Big Sis, Little Sib

 

I’m pregnant!  I’m actually 14 weeks pregnant, which means I passed my first trimester with flying colors.  I realize this is probably the worst kept secret in Texas.  I’ve told people who I’ve run into, but I was reluctant to make a big announcement on the internet until I knew everything was okay.   When I found out I was pregnant with Addison, I started shouting it from the rooftop as soon as the second line appeared on the test stick.  And I had a completely healthy and normal pregnancy with Addison.  I guess I’m more cautious this time around because I know just how lucky I was in my last pregnancy and I realize that there are so many things that could go wrong.  

I’m more than 1/3 of the way to having a baby and I truly don’t know where the time is going this pregnancy.  Even though I’m not working this time around, I’m probably busier than I’ve ever been.  I don’t sit at a desk all day counting down the minutes until the end of my pregnancy.  I’m chasing a 2-year-old and just trying to keep up.  I don’t have time to cry about morning sickness.  Addie doesn’t care if I get nauseous on the way out to her playdate.  So, I don’t really have time to care either.  

This pregnancy is starting out completely different from my last.  I feel more mentally stable this time.  I was an emotional wreck from day one right up until the end of my last pregnancy.  So, I’m not crying as much which.  One thing that is the same is how exhausted I’ve been.  I usually fall asleep during Addie’s nap every day and it really limits my productivity at home.  Every day I tell myself, “Oh, I feel good.  I won’t be napping today.  I’m going to go clean the bathroom.” And then Addie goes to bed and I sit down on the couch for a few minutes and the next thing I know an hour has passed and Addie is up from her nap.  I’m hoping my naps are exclusively a first trimester necessity.  

Addison is also getting excited about becoming a big sister.

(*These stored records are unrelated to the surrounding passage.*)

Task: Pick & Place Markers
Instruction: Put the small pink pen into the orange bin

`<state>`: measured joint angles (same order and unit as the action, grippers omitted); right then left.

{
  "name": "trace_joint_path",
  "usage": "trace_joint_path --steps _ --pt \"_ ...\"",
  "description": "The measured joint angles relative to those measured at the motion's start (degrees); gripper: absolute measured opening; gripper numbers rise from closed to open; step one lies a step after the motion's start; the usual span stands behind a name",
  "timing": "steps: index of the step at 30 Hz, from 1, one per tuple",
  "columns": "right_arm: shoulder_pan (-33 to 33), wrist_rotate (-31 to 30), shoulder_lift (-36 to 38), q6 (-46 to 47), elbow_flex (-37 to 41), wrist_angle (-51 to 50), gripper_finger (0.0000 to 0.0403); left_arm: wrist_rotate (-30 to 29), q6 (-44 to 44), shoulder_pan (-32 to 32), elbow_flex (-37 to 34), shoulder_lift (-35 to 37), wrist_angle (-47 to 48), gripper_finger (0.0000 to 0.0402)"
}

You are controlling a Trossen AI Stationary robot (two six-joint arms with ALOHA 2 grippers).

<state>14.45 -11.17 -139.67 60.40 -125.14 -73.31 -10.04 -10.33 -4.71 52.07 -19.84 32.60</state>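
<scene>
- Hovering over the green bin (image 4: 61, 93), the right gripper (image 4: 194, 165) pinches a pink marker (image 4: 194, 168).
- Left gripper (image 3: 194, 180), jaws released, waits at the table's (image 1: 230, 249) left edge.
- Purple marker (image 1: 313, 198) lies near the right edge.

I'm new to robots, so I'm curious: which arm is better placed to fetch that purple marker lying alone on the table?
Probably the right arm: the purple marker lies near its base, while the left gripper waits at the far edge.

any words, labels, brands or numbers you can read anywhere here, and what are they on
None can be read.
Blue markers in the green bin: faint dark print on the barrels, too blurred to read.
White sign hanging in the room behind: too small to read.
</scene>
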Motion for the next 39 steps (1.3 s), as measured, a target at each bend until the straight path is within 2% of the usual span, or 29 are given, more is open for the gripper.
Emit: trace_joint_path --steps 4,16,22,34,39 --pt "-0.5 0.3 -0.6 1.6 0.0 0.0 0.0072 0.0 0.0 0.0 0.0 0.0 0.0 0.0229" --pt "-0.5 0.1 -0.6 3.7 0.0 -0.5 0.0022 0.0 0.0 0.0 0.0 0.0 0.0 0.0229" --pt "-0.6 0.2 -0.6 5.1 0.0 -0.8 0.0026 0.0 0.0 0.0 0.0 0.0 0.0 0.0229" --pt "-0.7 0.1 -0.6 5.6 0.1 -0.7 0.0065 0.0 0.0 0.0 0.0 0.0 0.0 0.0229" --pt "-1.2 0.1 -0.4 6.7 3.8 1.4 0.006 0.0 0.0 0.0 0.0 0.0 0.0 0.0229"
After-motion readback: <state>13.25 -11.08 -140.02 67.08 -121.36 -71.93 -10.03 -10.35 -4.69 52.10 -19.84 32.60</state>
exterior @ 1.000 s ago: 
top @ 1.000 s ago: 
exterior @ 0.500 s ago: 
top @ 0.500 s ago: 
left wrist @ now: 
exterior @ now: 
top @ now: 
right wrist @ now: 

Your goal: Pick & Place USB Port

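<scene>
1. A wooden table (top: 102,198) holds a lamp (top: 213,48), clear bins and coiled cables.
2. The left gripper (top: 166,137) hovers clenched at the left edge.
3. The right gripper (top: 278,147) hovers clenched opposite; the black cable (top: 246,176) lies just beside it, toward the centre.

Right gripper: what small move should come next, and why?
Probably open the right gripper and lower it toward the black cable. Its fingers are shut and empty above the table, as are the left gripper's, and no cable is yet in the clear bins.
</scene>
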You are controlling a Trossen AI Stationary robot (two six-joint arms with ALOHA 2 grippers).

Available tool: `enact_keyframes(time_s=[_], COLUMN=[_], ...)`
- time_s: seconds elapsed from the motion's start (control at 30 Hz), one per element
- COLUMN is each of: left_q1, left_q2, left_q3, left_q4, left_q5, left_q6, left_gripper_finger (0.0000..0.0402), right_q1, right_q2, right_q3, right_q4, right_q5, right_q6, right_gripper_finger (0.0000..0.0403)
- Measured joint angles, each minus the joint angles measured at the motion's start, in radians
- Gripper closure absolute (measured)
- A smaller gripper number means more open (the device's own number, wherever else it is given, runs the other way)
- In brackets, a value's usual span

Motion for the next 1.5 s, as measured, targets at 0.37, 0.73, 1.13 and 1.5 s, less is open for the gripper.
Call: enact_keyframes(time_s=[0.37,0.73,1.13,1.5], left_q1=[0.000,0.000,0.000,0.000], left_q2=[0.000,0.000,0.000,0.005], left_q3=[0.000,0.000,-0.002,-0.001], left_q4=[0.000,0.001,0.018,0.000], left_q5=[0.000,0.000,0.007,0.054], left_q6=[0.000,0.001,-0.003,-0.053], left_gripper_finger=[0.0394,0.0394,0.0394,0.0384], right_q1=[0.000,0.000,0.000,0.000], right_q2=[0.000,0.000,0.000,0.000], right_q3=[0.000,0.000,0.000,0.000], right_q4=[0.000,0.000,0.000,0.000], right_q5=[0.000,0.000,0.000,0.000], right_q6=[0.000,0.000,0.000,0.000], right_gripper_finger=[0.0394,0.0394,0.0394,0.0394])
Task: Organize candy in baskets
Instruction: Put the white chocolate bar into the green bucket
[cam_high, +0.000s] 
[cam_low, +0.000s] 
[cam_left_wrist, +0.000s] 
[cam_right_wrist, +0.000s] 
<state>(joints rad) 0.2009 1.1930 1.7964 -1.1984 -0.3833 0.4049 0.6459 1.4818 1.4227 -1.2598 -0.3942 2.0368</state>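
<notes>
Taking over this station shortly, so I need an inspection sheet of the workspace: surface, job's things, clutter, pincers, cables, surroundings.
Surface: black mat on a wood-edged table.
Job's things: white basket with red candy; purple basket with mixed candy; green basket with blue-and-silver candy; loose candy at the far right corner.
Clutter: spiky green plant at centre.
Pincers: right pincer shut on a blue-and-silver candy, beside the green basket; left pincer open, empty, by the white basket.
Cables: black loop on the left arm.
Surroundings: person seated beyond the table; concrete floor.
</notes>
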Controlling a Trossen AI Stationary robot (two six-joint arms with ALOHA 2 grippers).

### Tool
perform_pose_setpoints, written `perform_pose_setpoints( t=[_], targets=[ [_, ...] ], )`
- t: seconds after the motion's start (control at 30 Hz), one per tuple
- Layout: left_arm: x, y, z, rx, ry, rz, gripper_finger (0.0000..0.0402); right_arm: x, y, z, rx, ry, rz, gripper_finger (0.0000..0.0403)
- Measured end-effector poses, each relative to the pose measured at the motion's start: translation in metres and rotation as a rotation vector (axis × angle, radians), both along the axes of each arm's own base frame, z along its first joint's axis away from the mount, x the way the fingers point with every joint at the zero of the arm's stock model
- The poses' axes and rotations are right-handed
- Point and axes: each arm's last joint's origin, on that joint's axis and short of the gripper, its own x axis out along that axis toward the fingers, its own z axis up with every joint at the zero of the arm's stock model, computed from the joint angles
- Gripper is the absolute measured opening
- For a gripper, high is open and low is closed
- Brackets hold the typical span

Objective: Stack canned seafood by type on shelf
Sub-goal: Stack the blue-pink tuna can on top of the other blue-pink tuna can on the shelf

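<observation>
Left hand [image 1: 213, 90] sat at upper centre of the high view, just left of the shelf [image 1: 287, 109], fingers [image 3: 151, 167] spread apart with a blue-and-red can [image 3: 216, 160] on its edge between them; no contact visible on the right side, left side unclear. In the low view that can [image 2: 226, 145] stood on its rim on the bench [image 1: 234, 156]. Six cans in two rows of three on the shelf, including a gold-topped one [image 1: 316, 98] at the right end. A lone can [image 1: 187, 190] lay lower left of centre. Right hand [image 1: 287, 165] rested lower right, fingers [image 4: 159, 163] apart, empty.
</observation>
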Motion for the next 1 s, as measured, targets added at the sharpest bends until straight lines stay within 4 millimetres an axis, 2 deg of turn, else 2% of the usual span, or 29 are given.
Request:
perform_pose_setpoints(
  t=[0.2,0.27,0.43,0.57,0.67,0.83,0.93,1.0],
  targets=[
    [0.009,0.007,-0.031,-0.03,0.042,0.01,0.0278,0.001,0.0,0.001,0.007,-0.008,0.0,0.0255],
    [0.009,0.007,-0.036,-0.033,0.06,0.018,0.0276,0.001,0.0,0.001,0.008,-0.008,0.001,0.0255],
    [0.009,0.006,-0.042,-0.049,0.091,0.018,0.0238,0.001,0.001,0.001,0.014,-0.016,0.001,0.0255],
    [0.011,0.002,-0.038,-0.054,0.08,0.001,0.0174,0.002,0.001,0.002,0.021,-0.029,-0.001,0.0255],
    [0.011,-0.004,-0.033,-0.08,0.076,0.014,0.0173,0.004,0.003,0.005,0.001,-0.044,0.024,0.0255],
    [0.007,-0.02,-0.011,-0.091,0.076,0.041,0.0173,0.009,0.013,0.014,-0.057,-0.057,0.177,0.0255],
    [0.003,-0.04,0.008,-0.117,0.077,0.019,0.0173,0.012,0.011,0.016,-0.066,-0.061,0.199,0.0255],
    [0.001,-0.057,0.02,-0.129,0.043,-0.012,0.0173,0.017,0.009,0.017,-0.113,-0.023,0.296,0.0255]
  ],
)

She wants a brother (“broveerrrrrr”).  She thinks it is so cool that she’ll be a big sister just like her cousin Bridget.  But when we talk about things like the baby sleeping in her crib, she doesn’t respond too well even though she’s excited about having a new big-girl room.  We’re working on it.  I can’t say I’m expecting an easy transition, but she’ll come around eventually.  Because she has to.  

We will find out the sex of the baby next month.  And I know everyone wonders this, but no, I don’t have a preference.  I would love for Addison to have a sister, because I have a sister and I think that relationship is pretty great.  But I would love to have a little boy too.  Although, I must admit, I’m afraid I wouldn’t know the first thing about parenting a little boy.